Salvi in via Giuseppe Fava

Fava come sempre non fa sconti e a chiare lettere dice che “esiste un grumo di potere che mette insieme mafia e affari”. Eppure, oggi qualcosa sembra essere venuto meno. “Nel momento in cui il mosaico dell’impunità ha cominciato a perdere pezzi, la mafia ha cominciato a comandare assai meno, ad esempio quando è arrivato il nuovo Procuratore della Repubblica Salvi e quelle sacche di tolleranza, impunità o di distrazione giudiziaria nei confronti di chi contava e comandava in questa città sono venute meno”. Un risultato importante che però arriva in ritardo. “Certo, arriviamo a dire queste cose – prosegue Fava- con un certo ritardo rispetto a quanto accaduto in altre città di questo dobbiamo averne consapevolezza”. Il cronista dell’Espresso, Lirio Abbate, vincitore dell’ultima edizione del premio Fava, a margine del dibattito, moderato dal coordinatore di LiveSicilia Catania Antonio Condorelli, dice la sua sul “titolo provocatorio”. “E’ una domanda che andrebbe fatta agli investigatori o ai catanesi”. Ma aggiunge: “Da quello che leggo negli atti giudiziari c’è ancora una mafia invadente che pervade l’economia locale, l’imprenditoria e inquina la poca economia legale che c’è: il problema è identificarla, fotografarla”.

L'omaggio floreale del figlio Claudio

E se questo è il compito dell’informazione, quello della politica non è da meno. Il Presidente della commissione antimafia, Rosy Bindi, indica la via da tracciare. “Prestiamo una particolare attenzione al tema dei beni confiscati perché sappiamo forse essere in questo momento la sfida più importante anche perché continuiamo a trattenere queste mani nella maglia delle burocrazie senza restituirle alla comunità senza farle diventare occasioni di crescita, di lavoro, di welfare”. “La mafia non ha vinto, ma c’è ancora, cambia pelle ma soprattutto fa affari e crea convenienza con il mondo imprenditoriale e spesso riesce a condizionare l’economia del nostro Paese”, ha aggiunto Bindi.
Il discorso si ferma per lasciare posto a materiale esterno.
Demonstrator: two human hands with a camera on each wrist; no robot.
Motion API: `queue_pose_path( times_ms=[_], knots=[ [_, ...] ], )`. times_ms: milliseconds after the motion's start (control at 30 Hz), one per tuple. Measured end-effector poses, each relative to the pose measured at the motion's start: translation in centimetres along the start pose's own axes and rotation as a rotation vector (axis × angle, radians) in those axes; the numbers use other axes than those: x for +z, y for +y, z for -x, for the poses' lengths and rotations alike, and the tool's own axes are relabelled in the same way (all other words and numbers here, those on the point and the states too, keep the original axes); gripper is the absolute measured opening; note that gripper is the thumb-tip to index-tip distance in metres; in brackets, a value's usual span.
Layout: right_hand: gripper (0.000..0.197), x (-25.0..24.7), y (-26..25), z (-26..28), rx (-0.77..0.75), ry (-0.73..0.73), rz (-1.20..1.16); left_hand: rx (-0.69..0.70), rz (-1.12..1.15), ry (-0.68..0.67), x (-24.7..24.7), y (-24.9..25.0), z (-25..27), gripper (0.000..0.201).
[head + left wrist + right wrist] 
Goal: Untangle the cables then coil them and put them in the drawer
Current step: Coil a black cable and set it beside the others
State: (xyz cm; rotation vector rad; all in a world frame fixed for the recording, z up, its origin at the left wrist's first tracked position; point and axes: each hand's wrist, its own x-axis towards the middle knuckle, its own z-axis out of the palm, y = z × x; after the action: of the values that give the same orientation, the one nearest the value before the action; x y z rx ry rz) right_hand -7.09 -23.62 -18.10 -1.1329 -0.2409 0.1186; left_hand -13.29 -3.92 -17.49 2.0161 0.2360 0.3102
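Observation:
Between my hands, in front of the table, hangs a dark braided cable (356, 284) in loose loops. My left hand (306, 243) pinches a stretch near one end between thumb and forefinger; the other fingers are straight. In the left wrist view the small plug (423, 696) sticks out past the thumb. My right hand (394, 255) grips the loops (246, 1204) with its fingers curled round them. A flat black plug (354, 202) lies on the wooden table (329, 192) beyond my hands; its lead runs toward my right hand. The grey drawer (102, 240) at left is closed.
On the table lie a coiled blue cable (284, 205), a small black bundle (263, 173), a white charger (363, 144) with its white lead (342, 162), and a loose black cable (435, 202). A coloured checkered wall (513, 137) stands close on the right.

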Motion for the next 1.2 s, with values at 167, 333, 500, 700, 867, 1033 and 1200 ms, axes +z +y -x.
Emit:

Per contrastare le mafie è necessario “rafforzare la pubblica amministrazione, la politica e il funzionamento dell’economia legale” e combattere “i reati spia come la corruzione che oggi è l’arma principale della mafia”. Insomma, quei famosi “affari” e quell’intreccio tra mondo imprenditoriale e mafia che Giuseppe Fava ha denunciato fino all’ultimo giorno della sua vita.